Aim of the task:
Among the entries that follow, find the lines containing the string "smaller" and copy them.

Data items

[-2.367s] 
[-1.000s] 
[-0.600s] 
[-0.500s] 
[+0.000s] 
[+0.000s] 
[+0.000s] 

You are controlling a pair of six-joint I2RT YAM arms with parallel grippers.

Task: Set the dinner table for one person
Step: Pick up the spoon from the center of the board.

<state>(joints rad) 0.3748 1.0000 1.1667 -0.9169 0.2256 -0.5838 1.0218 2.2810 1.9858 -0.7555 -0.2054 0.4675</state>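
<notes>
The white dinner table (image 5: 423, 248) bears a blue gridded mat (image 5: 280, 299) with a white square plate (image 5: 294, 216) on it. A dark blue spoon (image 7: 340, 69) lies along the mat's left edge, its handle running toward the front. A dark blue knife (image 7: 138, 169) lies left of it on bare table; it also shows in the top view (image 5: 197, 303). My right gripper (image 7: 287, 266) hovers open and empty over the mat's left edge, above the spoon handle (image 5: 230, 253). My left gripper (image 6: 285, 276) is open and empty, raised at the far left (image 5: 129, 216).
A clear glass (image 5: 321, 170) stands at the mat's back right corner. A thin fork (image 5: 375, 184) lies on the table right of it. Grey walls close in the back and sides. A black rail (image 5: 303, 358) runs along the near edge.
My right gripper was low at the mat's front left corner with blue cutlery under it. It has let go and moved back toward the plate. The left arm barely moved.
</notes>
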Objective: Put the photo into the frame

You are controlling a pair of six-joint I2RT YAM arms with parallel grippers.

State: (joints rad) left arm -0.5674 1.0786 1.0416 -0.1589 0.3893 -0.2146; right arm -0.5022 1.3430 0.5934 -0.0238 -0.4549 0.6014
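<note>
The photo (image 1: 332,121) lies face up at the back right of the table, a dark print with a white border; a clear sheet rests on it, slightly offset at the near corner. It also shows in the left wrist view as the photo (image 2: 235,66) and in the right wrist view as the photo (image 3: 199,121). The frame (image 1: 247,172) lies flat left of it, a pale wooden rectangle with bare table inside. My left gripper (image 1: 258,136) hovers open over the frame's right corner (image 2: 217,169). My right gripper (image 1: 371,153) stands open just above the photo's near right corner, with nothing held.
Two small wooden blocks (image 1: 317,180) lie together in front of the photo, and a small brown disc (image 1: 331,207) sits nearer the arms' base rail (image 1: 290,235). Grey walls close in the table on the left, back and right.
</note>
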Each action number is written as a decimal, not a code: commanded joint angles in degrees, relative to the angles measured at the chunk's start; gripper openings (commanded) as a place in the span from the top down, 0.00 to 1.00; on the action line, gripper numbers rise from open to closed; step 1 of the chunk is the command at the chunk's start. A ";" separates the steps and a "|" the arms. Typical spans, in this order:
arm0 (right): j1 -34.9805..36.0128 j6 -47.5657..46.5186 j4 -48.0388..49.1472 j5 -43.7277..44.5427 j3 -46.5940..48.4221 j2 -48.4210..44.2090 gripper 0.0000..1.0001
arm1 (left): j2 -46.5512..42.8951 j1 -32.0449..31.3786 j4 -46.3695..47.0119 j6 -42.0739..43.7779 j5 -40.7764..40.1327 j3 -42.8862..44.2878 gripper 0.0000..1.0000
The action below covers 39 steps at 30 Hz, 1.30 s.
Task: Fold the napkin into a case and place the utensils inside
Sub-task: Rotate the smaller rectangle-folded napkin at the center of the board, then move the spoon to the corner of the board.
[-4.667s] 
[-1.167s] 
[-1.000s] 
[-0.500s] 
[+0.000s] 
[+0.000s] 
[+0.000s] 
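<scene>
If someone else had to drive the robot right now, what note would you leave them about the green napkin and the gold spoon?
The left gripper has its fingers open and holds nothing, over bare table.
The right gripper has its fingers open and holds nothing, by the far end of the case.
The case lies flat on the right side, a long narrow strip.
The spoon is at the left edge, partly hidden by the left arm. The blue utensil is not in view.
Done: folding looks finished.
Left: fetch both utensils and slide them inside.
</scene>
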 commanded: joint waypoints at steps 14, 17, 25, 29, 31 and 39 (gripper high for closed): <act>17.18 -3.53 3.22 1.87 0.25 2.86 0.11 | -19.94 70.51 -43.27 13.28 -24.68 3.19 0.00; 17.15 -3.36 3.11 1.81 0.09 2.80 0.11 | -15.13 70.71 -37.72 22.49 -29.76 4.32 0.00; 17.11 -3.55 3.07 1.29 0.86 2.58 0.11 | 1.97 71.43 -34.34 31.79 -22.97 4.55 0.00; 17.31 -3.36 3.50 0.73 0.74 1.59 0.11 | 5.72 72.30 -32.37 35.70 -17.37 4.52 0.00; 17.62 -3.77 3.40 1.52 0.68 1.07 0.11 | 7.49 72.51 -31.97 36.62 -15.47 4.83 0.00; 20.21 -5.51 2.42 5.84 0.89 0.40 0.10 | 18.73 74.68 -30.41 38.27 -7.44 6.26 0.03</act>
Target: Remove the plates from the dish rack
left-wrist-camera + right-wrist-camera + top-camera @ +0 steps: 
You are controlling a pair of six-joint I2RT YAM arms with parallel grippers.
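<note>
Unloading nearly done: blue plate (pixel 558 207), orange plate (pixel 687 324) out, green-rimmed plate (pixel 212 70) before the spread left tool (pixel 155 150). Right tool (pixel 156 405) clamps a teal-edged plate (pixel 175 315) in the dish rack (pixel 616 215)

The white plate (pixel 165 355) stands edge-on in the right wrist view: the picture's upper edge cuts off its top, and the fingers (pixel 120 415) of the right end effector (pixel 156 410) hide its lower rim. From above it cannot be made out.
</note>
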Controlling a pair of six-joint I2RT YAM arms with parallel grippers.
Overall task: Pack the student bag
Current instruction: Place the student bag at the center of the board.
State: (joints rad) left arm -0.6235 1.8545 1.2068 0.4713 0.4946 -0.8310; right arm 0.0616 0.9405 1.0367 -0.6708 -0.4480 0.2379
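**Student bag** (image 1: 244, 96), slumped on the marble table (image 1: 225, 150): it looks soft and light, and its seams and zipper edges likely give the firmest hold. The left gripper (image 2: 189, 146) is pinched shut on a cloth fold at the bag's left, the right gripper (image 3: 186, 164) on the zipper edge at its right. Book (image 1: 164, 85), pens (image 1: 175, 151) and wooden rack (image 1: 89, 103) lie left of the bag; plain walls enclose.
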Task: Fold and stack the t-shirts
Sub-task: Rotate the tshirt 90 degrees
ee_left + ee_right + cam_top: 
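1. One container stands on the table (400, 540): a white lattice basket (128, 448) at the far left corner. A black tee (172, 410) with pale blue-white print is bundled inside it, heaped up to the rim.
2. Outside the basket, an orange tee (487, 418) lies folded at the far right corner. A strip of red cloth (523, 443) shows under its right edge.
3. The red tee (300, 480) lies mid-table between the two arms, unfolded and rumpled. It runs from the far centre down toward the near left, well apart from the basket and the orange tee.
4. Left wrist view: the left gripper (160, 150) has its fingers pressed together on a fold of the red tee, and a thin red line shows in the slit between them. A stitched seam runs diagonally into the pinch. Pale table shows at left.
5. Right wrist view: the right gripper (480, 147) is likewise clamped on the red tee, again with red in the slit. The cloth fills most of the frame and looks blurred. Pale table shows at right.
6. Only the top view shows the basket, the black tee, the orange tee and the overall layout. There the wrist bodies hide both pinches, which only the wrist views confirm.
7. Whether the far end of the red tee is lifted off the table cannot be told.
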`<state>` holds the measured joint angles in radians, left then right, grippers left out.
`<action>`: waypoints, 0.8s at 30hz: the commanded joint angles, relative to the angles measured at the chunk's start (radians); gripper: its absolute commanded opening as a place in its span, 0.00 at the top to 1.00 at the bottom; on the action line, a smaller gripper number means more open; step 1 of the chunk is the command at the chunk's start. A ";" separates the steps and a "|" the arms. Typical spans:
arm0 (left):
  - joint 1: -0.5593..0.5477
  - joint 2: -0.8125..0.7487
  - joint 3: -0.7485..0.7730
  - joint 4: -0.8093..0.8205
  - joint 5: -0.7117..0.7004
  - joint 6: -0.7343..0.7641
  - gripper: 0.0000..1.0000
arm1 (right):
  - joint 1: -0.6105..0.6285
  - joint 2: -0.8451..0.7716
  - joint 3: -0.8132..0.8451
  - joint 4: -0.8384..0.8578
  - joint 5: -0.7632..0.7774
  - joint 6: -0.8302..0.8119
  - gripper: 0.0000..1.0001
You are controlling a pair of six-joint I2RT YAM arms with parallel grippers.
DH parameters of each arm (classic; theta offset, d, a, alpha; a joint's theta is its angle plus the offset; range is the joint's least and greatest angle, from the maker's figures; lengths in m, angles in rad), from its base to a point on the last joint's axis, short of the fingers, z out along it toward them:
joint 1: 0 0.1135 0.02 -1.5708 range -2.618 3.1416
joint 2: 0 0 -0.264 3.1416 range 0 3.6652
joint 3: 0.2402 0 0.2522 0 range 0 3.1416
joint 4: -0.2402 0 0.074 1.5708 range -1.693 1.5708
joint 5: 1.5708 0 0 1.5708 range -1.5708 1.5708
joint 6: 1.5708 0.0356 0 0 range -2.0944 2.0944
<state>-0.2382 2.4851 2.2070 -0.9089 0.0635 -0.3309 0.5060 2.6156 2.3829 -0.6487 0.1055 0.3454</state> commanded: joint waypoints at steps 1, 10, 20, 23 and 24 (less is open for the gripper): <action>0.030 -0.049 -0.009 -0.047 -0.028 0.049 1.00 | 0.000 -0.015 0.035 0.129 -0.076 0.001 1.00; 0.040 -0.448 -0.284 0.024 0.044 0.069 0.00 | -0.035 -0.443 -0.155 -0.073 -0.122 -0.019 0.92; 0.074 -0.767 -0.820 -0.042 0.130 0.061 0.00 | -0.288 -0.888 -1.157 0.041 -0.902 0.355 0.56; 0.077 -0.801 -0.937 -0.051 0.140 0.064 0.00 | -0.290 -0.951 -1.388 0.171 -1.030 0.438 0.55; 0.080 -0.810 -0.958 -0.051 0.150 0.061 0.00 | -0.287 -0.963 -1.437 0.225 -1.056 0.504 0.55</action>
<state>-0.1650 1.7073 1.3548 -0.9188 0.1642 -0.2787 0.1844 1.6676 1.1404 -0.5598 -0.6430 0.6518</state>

Exercise solution:
Sub-task: Rotate the smaller rectangle-folded napkin at the center of the board, then move the spoon to the corner of the board.
`<action>`: waypoints, 0.8s at 30hz: the commanded joint angles, relative to the angles measured at the chunk's start (radians); gripper: its absolute commanded opening as a place in its span, 0.00 at the top to 1.00 at the bottom; on the action line, a smaller gripper number means more open; step 1 of the chunk is the command at the chunk's start. A ";" separates the steps and a "|" the arms. Typical spans:

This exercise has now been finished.